Developing a Numerical Scale for a Linear Ruler
Students should measure lengths using individual nonstandard units before they begin working with nonstandard rulers and numerical scales. The following beginning linear activities focus on measuring with individual nonstandard units.
Using individual nonstandard units
We used Rolf Myller's How Big Is a Foot? (1991) to kick off the measurement investigations. This delightful story tells about a king who asked an apprentice carpenter to build a bed that is six feet long and three feet wide. The carpenter measured with his own small feet rather than the king's large feet and, thus, made a bed that was too small. After hearing the story, the students worked in groups to explore what happens when different-sized units are used to measure the same object. Each group was given ten individual "king size" footprints and ten individual "carpenter size," shorter footprints to measure the lengths, widths, and heights of objects in the room. The students recorded the measures first using king-footprint units, then using carpenter-footprint units.
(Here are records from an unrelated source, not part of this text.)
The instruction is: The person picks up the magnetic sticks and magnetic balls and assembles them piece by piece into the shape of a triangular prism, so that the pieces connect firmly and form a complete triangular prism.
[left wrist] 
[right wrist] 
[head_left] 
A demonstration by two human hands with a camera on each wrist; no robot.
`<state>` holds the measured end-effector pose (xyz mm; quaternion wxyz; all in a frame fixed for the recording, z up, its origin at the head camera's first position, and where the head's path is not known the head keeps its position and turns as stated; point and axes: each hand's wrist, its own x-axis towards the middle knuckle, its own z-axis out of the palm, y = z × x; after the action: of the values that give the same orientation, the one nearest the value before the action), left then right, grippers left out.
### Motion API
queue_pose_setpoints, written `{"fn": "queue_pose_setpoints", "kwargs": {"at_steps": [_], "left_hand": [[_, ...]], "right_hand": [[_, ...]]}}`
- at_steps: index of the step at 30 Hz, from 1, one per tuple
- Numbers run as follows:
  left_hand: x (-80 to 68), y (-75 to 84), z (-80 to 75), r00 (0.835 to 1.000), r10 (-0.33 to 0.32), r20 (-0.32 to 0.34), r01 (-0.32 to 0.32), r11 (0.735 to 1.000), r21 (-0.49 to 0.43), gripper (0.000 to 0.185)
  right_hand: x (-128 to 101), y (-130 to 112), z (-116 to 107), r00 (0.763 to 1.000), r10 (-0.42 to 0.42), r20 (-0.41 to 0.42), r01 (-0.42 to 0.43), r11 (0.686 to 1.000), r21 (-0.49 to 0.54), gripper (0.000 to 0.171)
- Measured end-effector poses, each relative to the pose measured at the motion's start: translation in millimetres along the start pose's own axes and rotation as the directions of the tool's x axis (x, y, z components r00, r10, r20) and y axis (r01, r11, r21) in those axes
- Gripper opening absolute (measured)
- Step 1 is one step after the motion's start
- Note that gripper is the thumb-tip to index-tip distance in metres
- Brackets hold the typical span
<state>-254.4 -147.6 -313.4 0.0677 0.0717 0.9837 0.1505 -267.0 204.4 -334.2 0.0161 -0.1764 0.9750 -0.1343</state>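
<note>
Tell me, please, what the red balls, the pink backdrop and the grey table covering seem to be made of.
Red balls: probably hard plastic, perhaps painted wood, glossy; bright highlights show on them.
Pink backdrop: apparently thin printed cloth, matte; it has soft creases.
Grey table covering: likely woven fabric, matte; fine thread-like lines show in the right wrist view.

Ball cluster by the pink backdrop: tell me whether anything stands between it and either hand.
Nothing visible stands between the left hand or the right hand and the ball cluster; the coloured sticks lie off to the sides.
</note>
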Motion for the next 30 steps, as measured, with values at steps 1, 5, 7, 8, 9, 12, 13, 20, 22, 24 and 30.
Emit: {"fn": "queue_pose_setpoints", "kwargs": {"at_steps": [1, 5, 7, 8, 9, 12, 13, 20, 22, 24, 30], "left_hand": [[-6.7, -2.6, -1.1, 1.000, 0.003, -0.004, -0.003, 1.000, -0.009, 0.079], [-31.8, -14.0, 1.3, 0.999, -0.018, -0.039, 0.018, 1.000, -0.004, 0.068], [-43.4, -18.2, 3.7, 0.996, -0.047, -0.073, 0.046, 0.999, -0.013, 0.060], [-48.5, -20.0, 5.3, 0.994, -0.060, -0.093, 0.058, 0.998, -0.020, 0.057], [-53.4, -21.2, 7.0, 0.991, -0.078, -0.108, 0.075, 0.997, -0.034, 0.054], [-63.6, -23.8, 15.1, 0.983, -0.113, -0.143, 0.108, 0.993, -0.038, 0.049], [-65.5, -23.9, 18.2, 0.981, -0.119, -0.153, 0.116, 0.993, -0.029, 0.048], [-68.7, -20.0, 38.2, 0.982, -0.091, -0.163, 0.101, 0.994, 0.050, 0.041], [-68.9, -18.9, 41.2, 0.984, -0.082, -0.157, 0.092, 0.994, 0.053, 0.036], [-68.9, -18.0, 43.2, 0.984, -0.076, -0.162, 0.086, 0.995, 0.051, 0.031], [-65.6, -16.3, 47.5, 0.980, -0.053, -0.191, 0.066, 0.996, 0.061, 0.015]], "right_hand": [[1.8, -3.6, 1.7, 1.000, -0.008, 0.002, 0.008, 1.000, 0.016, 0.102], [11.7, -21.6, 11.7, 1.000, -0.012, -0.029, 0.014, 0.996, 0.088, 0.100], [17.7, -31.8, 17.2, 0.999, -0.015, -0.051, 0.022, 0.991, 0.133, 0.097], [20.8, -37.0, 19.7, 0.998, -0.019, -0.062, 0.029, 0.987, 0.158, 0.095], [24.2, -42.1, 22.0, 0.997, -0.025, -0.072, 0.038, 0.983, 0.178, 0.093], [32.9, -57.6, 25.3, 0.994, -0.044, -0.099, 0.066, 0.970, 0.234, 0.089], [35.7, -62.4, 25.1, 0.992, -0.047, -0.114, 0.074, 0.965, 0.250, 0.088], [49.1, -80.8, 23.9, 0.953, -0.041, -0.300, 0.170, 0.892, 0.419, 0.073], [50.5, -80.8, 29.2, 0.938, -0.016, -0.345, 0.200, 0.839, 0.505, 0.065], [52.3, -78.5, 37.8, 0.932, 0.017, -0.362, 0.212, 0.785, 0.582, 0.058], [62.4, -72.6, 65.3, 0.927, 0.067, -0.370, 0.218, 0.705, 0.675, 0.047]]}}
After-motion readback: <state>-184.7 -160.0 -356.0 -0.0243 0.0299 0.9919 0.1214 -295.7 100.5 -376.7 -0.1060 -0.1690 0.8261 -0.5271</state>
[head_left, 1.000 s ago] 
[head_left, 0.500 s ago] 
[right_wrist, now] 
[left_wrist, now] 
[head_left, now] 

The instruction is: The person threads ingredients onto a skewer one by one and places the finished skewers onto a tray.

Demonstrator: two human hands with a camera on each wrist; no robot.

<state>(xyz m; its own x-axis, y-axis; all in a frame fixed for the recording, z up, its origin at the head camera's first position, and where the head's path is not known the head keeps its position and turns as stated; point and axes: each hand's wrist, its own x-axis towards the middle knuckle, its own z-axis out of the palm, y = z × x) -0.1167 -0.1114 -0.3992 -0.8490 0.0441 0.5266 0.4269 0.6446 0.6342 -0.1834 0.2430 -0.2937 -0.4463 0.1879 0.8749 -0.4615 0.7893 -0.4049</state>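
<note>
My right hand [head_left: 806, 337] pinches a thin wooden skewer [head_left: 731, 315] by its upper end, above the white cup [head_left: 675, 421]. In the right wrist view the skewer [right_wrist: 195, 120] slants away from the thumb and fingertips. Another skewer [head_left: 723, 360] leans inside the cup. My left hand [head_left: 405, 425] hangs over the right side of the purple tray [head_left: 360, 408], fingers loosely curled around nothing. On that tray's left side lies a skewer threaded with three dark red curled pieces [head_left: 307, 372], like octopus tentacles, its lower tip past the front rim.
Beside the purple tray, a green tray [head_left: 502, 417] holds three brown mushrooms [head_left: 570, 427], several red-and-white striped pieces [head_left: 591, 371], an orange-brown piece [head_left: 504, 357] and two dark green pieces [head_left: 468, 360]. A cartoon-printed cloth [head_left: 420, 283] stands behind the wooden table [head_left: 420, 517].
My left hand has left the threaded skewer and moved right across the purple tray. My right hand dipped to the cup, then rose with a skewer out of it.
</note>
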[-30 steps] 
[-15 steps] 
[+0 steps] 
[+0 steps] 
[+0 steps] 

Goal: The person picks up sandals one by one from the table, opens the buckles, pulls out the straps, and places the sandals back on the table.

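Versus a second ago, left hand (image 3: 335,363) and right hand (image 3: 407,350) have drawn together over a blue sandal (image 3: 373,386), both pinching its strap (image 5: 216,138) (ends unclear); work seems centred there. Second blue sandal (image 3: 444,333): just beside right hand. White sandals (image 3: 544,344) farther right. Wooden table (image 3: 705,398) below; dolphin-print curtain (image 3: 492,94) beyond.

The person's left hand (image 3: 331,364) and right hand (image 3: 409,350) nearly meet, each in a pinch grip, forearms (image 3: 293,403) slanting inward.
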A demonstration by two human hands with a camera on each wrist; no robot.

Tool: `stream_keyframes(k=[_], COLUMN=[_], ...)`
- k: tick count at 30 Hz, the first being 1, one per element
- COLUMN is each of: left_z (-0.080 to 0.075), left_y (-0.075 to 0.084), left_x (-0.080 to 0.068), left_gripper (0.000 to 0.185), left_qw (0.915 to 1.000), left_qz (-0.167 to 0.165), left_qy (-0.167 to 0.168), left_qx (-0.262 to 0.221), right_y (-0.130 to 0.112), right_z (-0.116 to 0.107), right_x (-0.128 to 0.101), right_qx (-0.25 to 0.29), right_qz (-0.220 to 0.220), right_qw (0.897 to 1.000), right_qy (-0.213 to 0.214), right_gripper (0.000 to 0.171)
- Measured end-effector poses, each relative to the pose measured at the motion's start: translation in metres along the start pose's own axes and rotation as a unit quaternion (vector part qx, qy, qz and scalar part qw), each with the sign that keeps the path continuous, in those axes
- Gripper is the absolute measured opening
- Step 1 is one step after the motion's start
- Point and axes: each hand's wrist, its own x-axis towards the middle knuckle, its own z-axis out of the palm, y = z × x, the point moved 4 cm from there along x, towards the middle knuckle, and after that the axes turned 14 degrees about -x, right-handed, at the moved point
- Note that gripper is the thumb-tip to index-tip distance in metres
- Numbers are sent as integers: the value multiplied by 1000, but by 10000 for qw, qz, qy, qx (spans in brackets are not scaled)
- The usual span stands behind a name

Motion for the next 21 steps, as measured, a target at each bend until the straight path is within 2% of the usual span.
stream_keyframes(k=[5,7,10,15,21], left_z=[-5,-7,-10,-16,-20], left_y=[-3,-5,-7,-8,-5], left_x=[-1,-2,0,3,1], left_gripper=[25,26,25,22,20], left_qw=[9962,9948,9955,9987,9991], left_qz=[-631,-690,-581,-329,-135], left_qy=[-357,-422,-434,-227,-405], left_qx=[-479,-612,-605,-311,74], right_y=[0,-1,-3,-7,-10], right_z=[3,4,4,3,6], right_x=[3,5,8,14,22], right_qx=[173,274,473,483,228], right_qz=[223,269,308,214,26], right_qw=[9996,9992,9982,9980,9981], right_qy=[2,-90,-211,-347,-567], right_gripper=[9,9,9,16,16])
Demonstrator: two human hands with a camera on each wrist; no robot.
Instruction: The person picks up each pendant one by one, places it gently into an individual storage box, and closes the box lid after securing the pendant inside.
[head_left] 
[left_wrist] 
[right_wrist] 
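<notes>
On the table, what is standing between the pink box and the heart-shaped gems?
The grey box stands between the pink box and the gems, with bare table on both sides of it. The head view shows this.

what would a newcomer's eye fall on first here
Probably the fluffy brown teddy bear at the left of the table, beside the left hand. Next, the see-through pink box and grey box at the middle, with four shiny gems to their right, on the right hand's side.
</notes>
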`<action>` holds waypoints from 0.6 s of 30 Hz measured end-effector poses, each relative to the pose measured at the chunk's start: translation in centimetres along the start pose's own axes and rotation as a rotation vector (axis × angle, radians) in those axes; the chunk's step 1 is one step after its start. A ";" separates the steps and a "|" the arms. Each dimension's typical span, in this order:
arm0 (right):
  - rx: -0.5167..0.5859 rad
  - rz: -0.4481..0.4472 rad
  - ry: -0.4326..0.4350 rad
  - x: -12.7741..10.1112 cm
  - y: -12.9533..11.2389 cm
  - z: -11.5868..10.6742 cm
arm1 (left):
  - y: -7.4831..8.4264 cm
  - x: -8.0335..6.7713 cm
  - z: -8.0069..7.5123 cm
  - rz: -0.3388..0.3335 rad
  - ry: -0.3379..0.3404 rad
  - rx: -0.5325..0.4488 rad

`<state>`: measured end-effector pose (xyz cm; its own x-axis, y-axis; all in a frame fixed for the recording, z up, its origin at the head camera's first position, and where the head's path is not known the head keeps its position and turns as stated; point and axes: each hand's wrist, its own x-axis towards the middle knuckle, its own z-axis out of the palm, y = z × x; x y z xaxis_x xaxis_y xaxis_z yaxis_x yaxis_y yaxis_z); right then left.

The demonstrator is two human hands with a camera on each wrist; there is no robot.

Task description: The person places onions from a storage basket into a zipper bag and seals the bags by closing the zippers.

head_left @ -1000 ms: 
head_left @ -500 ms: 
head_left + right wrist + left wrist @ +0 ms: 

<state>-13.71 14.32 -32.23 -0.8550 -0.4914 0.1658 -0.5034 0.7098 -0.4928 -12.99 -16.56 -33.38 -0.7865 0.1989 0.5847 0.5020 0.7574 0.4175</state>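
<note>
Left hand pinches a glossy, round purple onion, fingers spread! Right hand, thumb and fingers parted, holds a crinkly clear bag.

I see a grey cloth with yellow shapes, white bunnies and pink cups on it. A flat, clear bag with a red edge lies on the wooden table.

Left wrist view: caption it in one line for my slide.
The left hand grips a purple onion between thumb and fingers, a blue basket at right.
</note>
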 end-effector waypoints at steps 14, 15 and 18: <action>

Their task was to answer the question "What happens when we measure something with long footprints, then with short footprints?"
Several problem-solving situations arose during this activity. One group was overheard comparing its bookcase measurement of seven king units with another group's measurement of ten king units and wondering why the difference occurred. One budding mathematician exclaimed, "We must have done something wrong! Let's do it again and figure it out." As the group remeasured the bookcase, another student shouted, "I know what's wrong! The footprints can't be on top of each other." After a brief discussion, the group concluded that units had to be placed end to end with no spaces between them and no overlapping (see fig. 1).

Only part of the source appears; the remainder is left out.